→ Problem statement: Copy the data below exactly. Any pictures in it should be omitted.

→ Provided data:

━━━━━━━━━━━━━━━━

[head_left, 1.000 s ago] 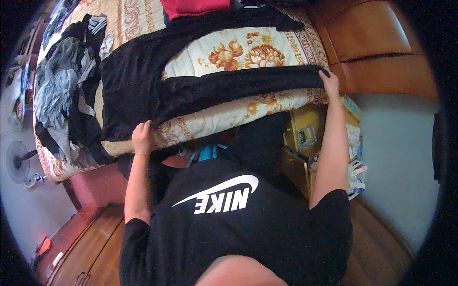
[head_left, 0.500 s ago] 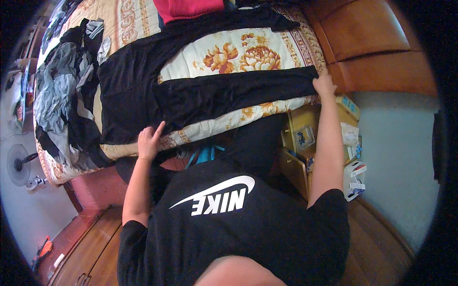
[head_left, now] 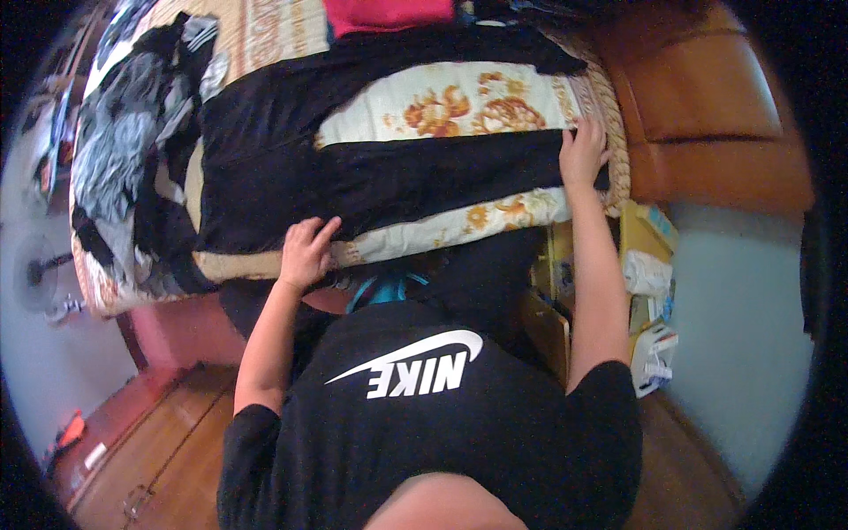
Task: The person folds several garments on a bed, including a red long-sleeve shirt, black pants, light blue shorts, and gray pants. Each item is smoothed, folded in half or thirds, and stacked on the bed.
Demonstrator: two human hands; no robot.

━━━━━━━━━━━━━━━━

→ Reply to the exercise:
[head_left, 1.000 s ago] 
[head_left, 0.500 s ago] 
[head_left, now] 
Task: The person folds several garments on a bed, including a red long-sleeve shirt, black pants, light blue shorts, and gray pants. Each item is smoothed, folded in half or thirds, and stacked on the bed.
Demonstrator: two human hands; no robot.

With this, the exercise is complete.